Friday 25 September 2015

Turning the Ship




“School sucks.”  Has there ever been a time in modern education where that sentiment wasn’t “a thing?”  (Incidentally, by “modern” I’m roughly biting off some 300 years of history from the industrial revolution to the present, where the structures of schooling as we know it have largely remain unchanged throughout.)  I can’t honestly say for sure.  I haven’t clawed my way through enough history to be certain.  But when I query the most wizened and ancient of people I know, they all assure me that school has sucked for a very long time.  I won’t bother to defend this position with evidentiary support.  If you want to come at me with a “my students don’t think school sucks” counterpunch, I will either…

(a) tell you to keep an eye on those Kindergarten and Grade 1 kids you are referring to and survey them again some time around middle school to see if their attitudes haven’t shifted,
(b) applaud you for discovering the holy elixir of pedagogical effectiveness and insist that if you haven't already, you must start a blog, a lecture series, and perhaps a teacher college, or
(c)  suspect you to be even more delusional and narcissistic than I am (which is considerable).

I would wager that at its 13 million views (and counting) on YouTube, nearly every western educator has viewed Sir Ken Robinson's TED Talk on Changing Education Paradigms.  If you’re one of the few who hasn’t seen it (because you aren’t an educator or you’ve been teaching in the remote regions of the Patagonia for the last six years), I suggest giving it a look at your convenience.  Sir Ken states that every nation in the developed world is reforming its education systems.
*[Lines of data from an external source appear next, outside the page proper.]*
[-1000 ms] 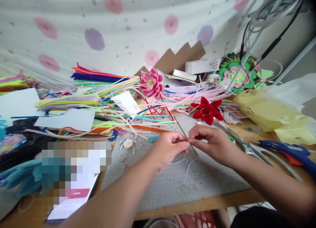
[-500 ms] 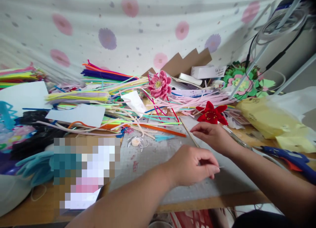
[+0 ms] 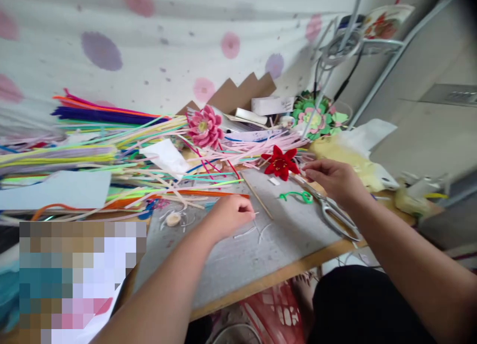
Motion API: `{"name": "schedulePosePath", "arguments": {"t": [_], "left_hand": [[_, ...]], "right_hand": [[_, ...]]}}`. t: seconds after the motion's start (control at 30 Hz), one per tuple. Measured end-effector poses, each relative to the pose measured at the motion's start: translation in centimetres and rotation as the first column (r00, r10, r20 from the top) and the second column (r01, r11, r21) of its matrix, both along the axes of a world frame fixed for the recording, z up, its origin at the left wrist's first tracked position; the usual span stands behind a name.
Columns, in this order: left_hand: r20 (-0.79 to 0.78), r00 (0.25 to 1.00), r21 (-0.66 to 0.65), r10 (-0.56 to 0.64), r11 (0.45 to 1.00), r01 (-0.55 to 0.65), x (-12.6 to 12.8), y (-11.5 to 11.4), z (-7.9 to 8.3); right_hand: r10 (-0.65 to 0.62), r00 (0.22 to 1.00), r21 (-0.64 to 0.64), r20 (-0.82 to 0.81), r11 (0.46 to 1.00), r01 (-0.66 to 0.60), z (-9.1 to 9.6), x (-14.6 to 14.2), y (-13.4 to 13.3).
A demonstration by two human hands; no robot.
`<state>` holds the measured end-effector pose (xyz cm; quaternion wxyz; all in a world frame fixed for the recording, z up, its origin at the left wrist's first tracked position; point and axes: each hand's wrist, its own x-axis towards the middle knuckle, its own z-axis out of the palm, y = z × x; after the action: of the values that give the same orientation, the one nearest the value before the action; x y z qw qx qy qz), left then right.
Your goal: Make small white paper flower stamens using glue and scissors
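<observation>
My left hand is closed above the grey cutting mat, pinching a thin white strand whose tip sticks out past the fingers. Just below it several thin white strands lie on the mat, and a wooden stick rests beside them. My right hand hovers over the scissors, right of a red fuzzy flower. Its thumb and fingertips are drawn together; whether something small is between them is hidden. A curled green piece lies on the mat between the hands.
Bundles of coloured pipe cleaners fill the back left. A pink flower and a green-and-pink flower stand behind. Yellow wrapping lies at the right. A spool of white thread sits on the mat.
The view has turned right. My left hand has moved left across the mat, still pinching the white strand. My right hand has moved right past the red flower, and the green piece has come into view.
</observation>
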<state>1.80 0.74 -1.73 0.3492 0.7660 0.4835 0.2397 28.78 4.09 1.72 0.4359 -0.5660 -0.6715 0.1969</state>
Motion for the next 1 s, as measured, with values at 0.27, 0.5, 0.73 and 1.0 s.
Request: {"name": "schedulePosePath", "arguments": {"t": [0.27, 0.5, 0.73, 1.0], "left_hand": [[-0.133, 0.990, 0.045, -0.052, 0.997, 0.058, -0.1, 0.5, -0.2], [-0.156, 0.983, 0.044, 0.097, 0.995, -0.092, -0.1, 0.6, 0.0], [-0.185, 0.982, -0.004, 0.023, 1.000, -0.024, 0.0, 0.5, 0.1], [-0.261, 0.965, -0.027, 0.033, 0.999, -0.042, 0.4, 0.0, 0.7]], "right_hand": [[-0.291, 0.952, 0.050, 0.098, 0.956, 0.287, 0.4, 5.6, -1.8], [-0.143, 0.925, -0.044, 0.353, 0.985, 0.169, -0.1, 6.0, -0.1], [0.004, 0.809, -0.107, 0.588, 0.992, 0.073, 0.0, 5.0, 4.1], [0.037, 0.659, -0.178, 0.751, 0.973, 0.149, -2.4, 4.0, 6.9]]}}
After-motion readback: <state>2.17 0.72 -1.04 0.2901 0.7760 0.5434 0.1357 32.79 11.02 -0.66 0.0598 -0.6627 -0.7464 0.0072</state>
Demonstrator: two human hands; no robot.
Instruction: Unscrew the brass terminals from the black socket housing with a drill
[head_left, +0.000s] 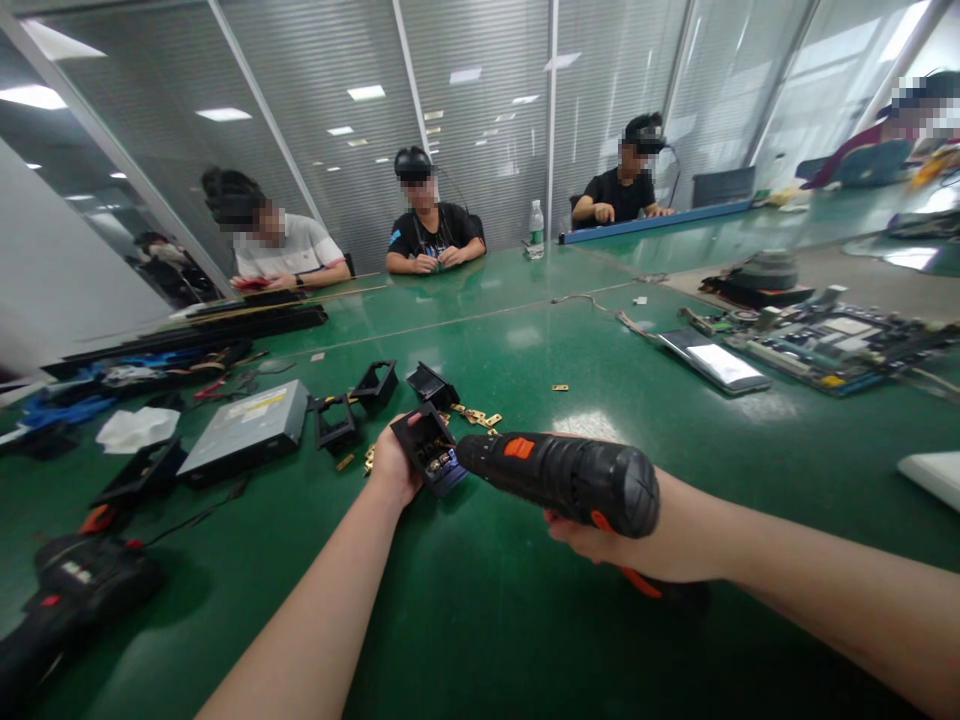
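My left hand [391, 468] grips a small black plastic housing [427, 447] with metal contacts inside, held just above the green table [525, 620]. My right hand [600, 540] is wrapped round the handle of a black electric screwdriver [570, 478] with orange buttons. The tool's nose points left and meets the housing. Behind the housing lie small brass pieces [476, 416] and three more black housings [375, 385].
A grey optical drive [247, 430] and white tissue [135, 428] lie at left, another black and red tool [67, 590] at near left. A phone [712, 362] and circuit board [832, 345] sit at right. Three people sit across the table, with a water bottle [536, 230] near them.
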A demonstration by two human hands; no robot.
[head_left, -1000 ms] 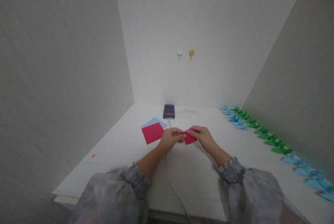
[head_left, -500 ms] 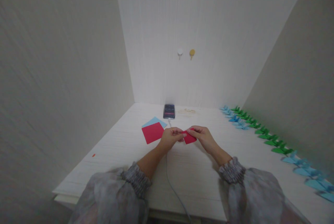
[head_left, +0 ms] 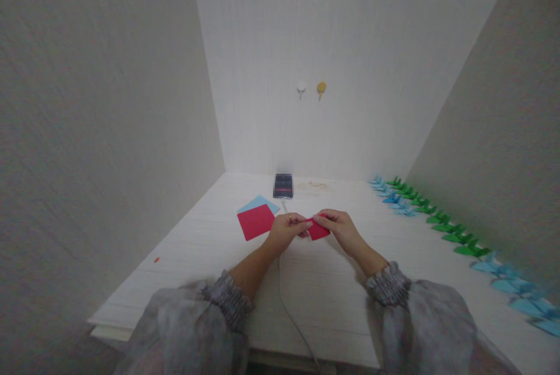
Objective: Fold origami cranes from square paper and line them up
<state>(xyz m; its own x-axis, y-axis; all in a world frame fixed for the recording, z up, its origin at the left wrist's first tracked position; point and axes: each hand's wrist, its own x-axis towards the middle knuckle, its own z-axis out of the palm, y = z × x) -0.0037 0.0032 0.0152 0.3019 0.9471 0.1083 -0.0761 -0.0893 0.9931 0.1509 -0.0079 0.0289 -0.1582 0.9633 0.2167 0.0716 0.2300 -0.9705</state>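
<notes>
A small folded piece of red paper (head_left: pixel 319 231) is held between my two hands above the table. My left hand (head_left: pixel 286 231) pinches its left edge between thumb and fingers. At its upper right, my right hand (head_left: pixel 336 224) grips the paper, thumb on top. My fingers cover parts of the paper, so its exact folds are hidden. Left of my left hand lies a flat red sheet (head_left: pixel 255 223), partly over a light blue sheet (head_left: pixel 261 202).
A phone (head_left: pixel 283 186) lies at the back with a cable (head_left: pixel 289 312) running toward me. Folded green paper cranes (head_left: pixel 444 228) and blue paper cranes (head_left: pixel 503 270) line the right side. A small orange scrap (head_left: pixel 156 260) is at left. Two hooks (head_left: pixel 321 88) hang on the wall.
Almost nothing differs. Both hands keep their grip on the folded red paper, with only a slight shift of the right fingers.
</notes>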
But he says so as though education reform is a relatively novel and recent movement.  Even a cursory review of educational history over the last hundred years reveals that education reform, often with a push toward progressive, “non-traditional” teaching methods, has been a prevalent theme throughout the last century.  John Dewey, a significant contributor to educational and psychological thinking in the early 20th century, advocated strongly for a greater emphasis on hands-on, experiential education practices in the United States a hundred years ago.  Problem and project-based learning models of today still owe many of their principles and practices to work Dewey did around the turn of the 20th century.  Talk to any teacher who’s been at the game for a significant length of time, and many will give you an eye roll and a dismissive “mm-hmm” when you ask about the “new” directions education is taking toward inquiry-based learning models and project-oriented pedagogy.  They’ve heard it all before.  And their teachers had heard it all before them, too.

So then, if progressive education models are not new, then why do we seem to be encountering the same rhetoric decade after decade regarding the decline of our educational institutions and the need for change?  Is it because progressive methodologies have just failed to take root over the last hundred years?  Are we just not implementing them properly?  Are they simply ineffective?  Are there factors at play that consistently undermine any potential gains from progressive changes?  Answering those questions adequately is probably far more difficult than can be imagined (a premise that deserves its own blog post at some point).  I suspect that the answers to each one of those questions is “yes” to some degree, all depending on a host of factors that are not only difficult to measure, but difficult to identify which are even worth measuring in the first place.  That, however, is not what this particular post is about.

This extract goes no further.